● Work required: For each line below, return an exact copy.
####
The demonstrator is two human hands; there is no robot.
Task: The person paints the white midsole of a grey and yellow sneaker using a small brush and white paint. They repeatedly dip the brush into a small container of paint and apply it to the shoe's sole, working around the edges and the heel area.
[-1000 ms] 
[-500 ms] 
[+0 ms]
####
● Task output:
The demonstrator is two human hands; there is no robot.
Task: The person paints the white midsole of a grey and yellow sneaker using a small brush and white paint. They repeatedly dip the brush into a small container of paint and apply it to the shoe's sole, working around the edges and the heel area.
[-1000 ms] 
[-500 ms] 
[+0 ms]

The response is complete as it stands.